§ **What you need to do**
Every line in the records below between the one holding "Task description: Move" and the one holding "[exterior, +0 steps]", inclusive, is to be set down exactly; all other lines are to be left out.

§ **Extracted records**
- Opening Delimiter -

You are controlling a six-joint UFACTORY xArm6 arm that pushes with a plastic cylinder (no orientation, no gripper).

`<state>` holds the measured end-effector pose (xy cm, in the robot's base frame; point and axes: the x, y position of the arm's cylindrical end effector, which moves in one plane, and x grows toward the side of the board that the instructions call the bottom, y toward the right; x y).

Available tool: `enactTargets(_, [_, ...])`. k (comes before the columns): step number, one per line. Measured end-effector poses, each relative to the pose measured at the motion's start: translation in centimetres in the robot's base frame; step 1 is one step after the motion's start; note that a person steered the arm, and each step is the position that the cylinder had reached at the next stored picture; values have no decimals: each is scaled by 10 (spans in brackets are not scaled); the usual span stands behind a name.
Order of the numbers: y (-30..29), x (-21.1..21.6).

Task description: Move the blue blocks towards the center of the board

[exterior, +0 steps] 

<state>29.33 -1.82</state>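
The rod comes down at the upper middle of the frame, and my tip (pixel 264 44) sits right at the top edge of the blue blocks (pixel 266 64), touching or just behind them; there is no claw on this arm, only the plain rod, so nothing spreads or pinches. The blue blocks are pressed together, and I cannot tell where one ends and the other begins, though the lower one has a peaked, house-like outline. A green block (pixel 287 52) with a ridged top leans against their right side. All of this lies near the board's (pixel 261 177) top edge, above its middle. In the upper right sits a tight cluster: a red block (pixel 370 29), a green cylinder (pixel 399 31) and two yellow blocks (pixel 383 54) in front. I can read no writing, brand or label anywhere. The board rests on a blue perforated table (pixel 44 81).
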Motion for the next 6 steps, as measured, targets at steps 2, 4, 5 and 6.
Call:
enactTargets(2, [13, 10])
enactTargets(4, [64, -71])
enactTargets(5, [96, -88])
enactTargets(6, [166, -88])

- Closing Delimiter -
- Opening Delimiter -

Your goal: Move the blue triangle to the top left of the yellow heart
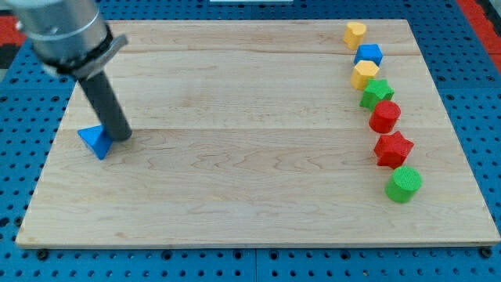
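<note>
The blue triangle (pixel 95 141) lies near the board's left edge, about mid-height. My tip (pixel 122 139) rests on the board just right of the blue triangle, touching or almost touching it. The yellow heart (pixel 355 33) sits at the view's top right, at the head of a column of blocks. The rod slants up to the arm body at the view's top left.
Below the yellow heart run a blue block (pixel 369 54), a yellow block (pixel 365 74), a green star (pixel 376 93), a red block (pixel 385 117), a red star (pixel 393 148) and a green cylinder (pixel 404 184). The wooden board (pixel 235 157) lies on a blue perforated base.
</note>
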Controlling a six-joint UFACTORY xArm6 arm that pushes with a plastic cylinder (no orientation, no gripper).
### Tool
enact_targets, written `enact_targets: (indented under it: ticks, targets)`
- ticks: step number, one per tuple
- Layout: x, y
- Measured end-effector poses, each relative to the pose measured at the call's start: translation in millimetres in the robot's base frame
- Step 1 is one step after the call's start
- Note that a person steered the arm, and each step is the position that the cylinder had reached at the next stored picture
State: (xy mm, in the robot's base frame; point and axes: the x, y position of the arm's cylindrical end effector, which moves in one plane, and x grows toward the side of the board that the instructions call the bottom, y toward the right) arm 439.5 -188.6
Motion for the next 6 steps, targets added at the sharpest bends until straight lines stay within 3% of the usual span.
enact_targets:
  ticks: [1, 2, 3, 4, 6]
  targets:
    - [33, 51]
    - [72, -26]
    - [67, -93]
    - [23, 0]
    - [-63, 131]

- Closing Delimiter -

§ **Answer space**
Task description: Move the blue blocks towards the center of the board

[exterior, +0 steps] 

The reply is now complete.